» Work instructions
Below are some entries. Repeat exactly the lines from the one with "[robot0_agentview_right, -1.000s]" through the one with "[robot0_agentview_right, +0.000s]", and only those.

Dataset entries
- - - -
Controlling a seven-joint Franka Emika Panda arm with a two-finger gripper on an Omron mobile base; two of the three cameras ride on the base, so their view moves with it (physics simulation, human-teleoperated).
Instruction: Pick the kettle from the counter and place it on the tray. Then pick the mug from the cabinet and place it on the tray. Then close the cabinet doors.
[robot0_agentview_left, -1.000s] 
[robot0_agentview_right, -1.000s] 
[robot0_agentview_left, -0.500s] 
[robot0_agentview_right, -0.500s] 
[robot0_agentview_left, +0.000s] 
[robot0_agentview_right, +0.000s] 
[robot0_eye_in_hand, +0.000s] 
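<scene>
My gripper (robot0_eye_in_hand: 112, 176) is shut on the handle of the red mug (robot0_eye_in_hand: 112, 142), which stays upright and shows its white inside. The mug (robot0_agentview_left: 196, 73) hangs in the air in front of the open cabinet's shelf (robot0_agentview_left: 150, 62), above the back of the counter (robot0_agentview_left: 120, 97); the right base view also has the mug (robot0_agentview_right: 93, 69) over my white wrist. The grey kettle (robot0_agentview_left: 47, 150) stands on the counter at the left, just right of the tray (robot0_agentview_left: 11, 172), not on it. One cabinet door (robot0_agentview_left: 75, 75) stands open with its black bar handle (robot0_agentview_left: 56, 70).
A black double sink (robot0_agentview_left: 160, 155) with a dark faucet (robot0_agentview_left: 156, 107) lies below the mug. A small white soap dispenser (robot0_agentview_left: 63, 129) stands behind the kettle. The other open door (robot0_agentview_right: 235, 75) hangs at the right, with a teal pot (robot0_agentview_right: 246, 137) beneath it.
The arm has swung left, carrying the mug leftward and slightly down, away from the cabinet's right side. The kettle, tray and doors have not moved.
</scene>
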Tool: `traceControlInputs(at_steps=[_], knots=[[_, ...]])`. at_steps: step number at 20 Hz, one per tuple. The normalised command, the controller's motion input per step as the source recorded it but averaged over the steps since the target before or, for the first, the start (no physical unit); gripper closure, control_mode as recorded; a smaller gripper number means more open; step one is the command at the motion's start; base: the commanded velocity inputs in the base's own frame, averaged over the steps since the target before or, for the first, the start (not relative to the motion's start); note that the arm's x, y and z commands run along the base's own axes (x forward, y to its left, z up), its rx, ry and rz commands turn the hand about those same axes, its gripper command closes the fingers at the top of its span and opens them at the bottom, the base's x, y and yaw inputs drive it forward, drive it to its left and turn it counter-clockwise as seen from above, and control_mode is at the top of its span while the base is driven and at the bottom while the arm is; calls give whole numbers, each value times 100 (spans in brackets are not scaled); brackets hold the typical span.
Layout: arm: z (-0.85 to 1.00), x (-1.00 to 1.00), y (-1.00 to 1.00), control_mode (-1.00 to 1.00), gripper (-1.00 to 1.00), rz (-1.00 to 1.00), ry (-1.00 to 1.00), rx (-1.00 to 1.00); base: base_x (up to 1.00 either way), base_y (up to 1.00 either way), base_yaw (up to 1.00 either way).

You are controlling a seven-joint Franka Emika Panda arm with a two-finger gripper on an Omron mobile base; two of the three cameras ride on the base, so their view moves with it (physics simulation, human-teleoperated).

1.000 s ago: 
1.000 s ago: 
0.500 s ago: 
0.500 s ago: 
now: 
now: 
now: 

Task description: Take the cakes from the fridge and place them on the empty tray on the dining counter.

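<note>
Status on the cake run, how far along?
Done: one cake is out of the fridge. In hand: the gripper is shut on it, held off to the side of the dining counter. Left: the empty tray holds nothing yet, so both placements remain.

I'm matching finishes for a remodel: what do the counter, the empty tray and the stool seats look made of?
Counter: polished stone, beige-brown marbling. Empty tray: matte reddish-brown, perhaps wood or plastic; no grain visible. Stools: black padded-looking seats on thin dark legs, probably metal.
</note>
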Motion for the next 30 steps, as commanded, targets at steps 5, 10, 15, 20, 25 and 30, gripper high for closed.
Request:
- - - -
» Solution
[robot0_agentview_right, -1.000s] 
[robot0_agentview_left, -0.500s] 
[robot0_agentview_right, -0.500s] 
[robot0_agentview_left, +0.000s] 
[robot0_agentview_right, +0.000s] 

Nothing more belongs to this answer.